- DIRECTIONS
Please return the data that follows precisely as written, but without the images.

- COLLECTED MATERIAL
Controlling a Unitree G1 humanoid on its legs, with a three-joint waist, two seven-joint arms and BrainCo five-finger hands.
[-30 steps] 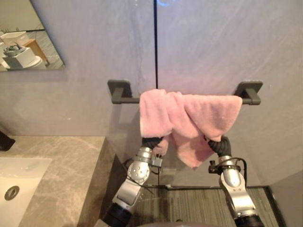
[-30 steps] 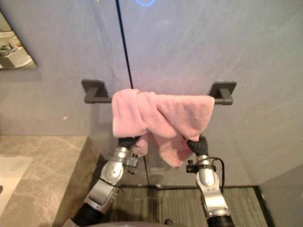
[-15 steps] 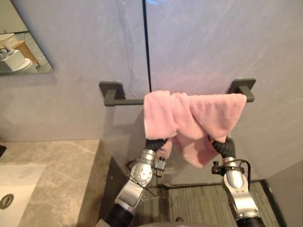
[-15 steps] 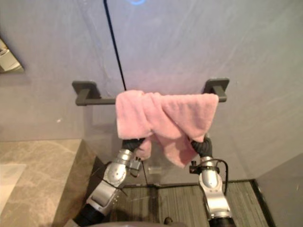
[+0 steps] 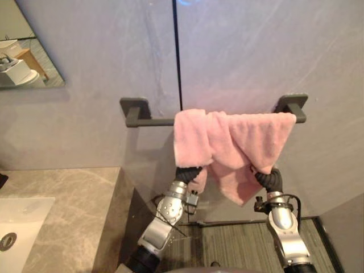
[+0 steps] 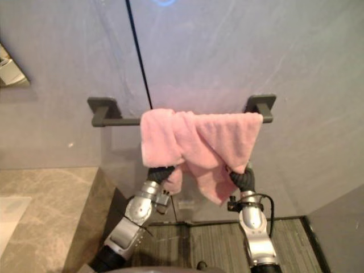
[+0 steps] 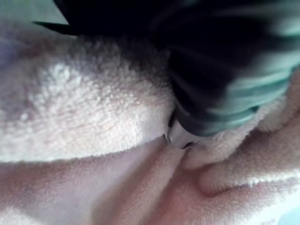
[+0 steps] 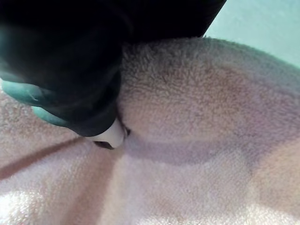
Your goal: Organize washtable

- WRITTEN REPLY
Controlling a Unitree G1 humanoid on its legs, with a three-joint waist, two seven-joint arms and BrainCo five-finger hands.
[-30 steps] 
[-30 steps] 
[-15 steps] 
[-15 steps] 
[+0 steps] 
[+0 steps] 
[+0 steps] 
[+0 steps] 
Your goal: Organize washtable

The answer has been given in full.